Commenting on the findings of the arbitration award, the premier and minister of finance Andrew A. Fahie said: “This is an important victory for the people of the BVI. Despite being provided with significant public backing, the parties behind BV Airways failed to get a single commercial flight off the ground or to repay any of the public funds invested. This ruling ensures that no further funds will have to be paid to these parties.” The premier added: “I want to assure the people of the Virgin Islands that your government will leave no stone unturned in its pursuit of the recovery of the sums paid to Colchester, BVIA and individuals connected with those companies. We are also seeking to recover the costs incurred in defending the wholly unjustified claims brought in this arbitration.”
Premier Fahie further stated: “Anyone legally responsible for the BVI’s loss will be held to account to the extent that the law permits; we will now move to the next phase of our recovery strategy, having successfully defended this claim”, explained that as a result, this is a very important victory for the people of the BVI. “The BVI government will not have to make any further payments to BVIA and Colchester in relation to the failed Project.”

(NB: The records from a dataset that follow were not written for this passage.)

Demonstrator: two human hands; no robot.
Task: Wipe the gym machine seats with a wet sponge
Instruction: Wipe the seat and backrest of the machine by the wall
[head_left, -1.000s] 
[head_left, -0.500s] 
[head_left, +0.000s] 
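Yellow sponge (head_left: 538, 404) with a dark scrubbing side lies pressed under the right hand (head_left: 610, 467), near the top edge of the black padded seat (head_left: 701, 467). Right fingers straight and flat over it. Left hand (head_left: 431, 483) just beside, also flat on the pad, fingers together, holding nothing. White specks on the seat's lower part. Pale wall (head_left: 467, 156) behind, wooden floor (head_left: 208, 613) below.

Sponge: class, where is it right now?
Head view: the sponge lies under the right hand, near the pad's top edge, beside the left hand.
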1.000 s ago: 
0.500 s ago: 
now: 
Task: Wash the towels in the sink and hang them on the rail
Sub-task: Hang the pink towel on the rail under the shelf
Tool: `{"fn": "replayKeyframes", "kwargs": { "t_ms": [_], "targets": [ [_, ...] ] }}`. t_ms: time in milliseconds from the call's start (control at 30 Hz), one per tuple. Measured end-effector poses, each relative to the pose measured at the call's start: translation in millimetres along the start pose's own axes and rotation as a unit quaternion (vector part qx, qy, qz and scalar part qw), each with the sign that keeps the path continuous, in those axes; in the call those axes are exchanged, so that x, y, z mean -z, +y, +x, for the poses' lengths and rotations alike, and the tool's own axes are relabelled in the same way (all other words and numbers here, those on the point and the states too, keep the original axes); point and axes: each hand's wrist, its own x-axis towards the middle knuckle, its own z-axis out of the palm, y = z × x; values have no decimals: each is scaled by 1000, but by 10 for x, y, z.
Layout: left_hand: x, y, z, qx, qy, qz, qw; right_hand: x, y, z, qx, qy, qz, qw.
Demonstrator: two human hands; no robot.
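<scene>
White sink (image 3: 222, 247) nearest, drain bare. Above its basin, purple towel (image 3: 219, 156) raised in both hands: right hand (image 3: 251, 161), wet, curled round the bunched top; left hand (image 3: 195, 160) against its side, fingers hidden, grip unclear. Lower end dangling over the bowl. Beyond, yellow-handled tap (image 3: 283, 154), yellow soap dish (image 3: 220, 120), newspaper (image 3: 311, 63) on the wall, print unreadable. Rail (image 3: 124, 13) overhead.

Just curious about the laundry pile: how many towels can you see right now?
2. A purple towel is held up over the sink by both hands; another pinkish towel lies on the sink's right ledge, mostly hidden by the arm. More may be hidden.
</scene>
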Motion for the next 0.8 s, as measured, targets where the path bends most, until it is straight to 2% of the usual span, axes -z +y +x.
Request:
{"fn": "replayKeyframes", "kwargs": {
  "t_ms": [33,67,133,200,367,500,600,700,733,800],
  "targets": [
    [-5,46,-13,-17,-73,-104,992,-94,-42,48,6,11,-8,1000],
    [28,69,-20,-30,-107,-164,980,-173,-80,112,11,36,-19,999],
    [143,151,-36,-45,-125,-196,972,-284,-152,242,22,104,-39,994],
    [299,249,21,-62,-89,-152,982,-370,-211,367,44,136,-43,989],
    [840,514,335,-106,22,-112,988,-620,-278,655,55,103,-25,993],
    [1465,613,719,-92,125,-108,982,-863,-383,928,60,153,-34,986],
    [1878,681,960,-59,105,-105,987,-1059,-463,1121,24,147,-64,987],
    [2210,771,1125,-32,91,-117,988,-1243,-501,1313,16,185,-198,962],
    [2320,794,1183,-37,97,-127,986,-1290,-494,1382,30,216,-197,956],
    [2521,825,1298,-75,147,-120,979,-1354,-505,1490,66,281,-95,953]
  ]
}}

The government of the Virgin Islands also advanced a counterclaim based, in particular, on alleged dishonest conduct by Colchester and BVIA as a result of payments which they made to the BVI government’s US legal counsel and agent (Lester Hyman). The arbitrator dismissed that claim, noting however that a civil claim in the BVI Courts may result in a different outcome, “particularly since the court has investigative powers that I do not have and may be able to gather a record more robust than this arbitral record.”
Premier Fahie shared that as a result, the government of the Virgin Islands intends to pursue the wrongdoers in the BVI Courts to recover damages and losses suffered relating to the Project (a core part of the BVI government’s strategy relating to the failed Project which is already being implemented).
The government of the Virgin Islands was represented at the arbitration by George Spalton QC & Marie-Claire O’Kane of 4 New Square, London; and Martin Kenney, Andrew Gilliland, Andrew Blackburn and Hakim Creque of Martin Kenney and Co, Solicitors.